== Segment start ==

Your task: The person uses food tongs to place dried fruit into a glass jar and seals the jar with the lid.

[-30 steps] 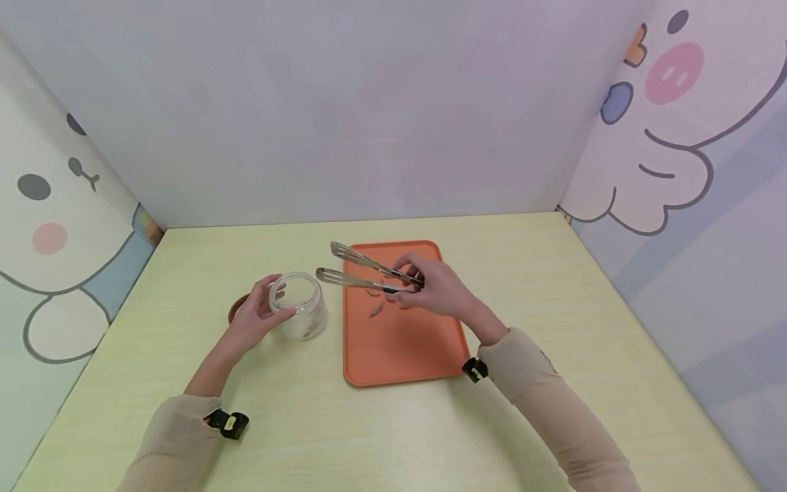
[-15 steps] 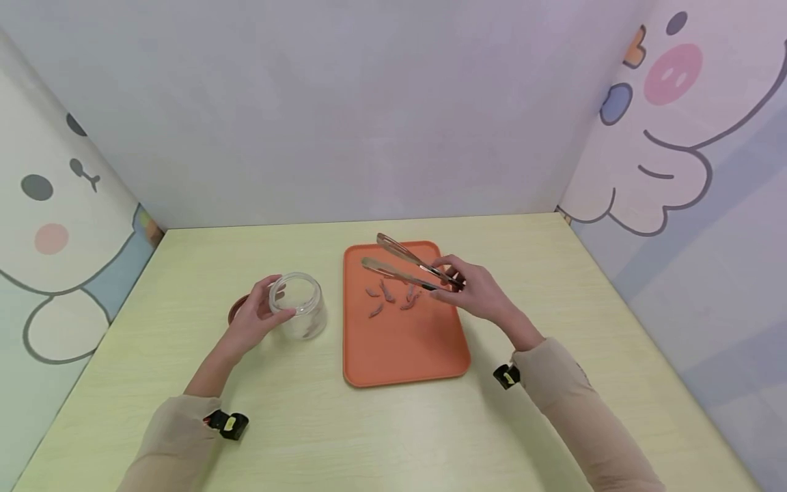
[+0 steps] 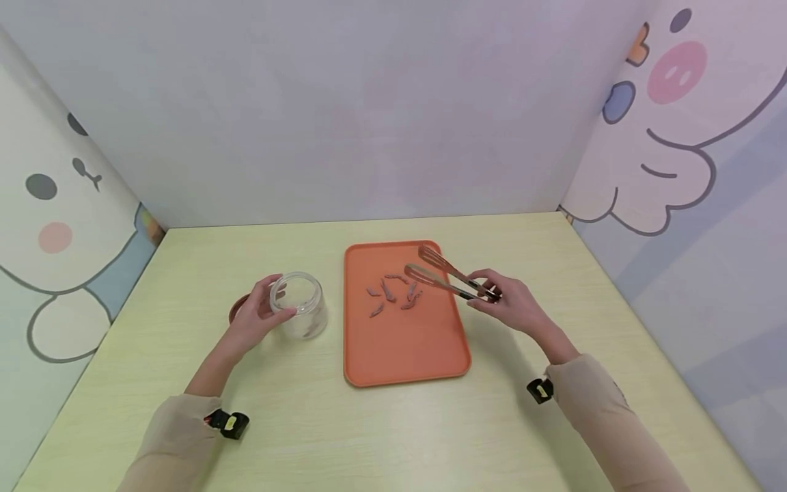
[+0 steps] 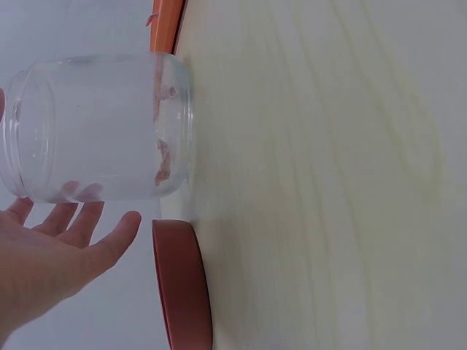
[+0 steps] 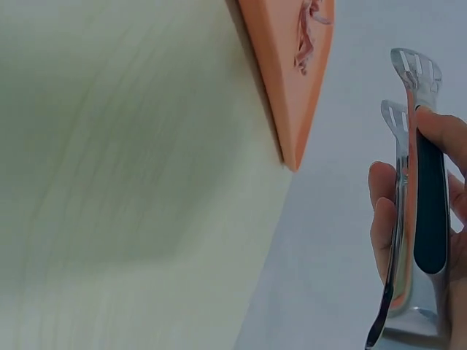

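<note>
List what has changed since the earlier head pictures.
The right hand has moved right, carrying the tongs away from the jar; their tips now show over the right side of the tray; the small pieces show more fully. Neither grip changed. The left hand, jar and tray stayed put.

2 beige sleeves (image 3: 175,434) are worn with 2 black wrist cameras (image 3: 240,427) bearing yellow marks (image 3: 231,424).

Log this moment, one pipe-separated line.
left grip: holds glass jar, bits inside | right grip: holds tongs, spread, empty | orange tray: pinkish pieces on it | reddish-brown round object: beside jar
</note>
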### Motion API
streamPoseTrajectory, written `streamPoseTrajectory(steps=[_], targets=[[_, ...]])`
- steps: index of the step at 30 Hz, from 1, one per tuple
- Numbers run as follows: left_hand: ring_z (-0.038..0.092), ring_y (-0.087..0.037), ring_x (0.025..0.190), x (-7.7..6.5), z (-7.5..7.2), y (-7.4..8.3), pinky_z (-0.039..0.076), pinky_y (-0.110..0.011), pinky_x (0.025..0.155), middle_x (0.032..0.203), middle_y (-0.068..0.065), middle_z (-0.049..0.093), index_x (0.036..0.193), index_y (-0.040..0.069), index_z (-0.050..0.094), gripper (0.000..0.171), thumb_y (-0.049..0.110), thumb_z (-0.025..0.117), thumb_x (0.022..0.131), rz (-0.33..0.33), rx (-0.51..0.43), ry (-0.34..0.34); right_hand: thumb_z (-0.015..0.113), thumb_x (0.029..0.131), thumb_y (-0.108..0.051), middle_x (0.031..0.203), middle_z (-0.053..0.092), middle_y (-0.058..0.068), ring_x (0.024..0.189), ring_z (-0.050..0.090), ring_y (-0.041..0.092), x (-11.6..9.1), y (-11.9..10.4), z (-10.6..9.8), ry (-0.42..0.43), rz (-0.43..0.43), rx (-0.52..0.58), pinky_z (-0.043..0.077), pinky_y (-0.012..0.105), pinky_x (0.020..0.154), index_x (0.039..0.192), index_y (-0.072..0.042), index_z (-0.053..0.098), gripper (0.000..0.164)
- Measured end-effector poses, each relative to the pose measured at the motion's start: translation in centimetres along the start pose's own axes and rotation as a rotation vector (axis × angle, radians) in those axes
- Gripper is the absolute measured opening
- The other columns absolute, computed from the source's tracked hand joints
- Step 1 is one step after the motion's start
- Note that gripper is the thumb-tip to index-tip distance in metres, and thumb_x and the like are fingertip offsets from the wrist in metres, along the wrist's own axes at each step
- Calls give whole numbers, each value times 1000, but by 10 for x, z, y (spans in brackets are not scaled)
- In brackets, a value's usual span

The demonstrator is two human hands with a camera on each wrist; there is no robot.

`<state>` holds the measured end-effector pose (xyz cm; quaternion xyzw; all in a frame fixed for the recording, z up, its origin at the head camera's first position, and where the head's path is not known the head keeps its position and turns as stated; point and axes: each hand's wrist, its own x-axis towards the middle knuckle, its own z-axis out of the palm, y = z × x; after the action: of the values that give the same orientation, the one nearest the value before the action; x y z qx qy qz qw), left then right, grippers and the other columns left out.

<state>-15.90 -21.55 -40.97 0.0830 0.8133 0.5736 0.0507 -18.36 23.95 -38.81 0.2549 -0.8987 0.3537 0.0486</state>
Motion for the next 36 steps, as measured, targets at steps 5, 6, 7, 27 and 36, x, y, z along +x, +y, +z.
streamPoseTrajectory(steps=[5,6,7,27,36], targets=[[32,-35,121,0,0,0,37,-36,90,135,-22,29,136,12,20,72,25,64,81,-3,8,3,70,76,-22,74,54,-5,55,49,10,-8,10,0,-6,-14,-27,39,24,44,110,-13,55,38],[32,-35,121,0,0,0,37,-37,90,135,-21,29,136,12,20,72,25,64,81,-4,10,3,70,76,-23,74,54,-5,56,49,10,-10,11,1,-9,-13,-35,39,24,45,110,-14,55,38],[32,-35,121,0,0,0,37,-37,90,135,-21,30,136,12,20,72,25,64,81,-4,12,4,70,76,-23,74,54,-5,57,49,10,-11,13,1,-11,-14,-43,39,24,46,110,-14,55,38],[33,-36,120,0,1,1,36,-42,90,136,-19,29,136,14,20,72,26,65,81,-12,23,11,68,78,-17,72,53,-8,53,44,7,-12,-7,42,-60,-14,-127,37,25,46,107,-15,58,30],[34,-36,119,0,1,0,36,-42,89,135,-21,30,136,14,20,72,27,65,80,-16,24,8,70,76,-15,67,49,-9,50,38,7,-5,-16,52,-51,-52,-200,33,24,45,101,-12,60,27]])
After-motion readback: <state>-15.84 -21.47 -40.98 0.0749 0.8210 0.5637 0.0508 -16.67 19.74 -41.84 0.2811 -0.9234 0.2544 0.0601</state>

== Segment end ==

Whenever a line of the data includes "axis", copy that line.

- Measured end-effector poses, each relative to the pose measured at the motion's start: translation in centimetres along the start pose's own axes and rotation as a rotation vector (axis × angle, radians) in those axes
`<state>` holds the measured end-effector pose (xyz cm; quaternion xyzw; all in a frame fixed for the recording, z up, its origin at the head camera's first position, and where the head's path is not known the head keeps its position and turns as stated; point and axes: each hand's wrist, its own x-axis towards the middle knuckle, its own z-axis out of the palm, y = z × x; after the action: of the values that give the same orientation, the one nearest the value before the action; x y z qx qy qz qw), left then right, grippers and the other columns left out.

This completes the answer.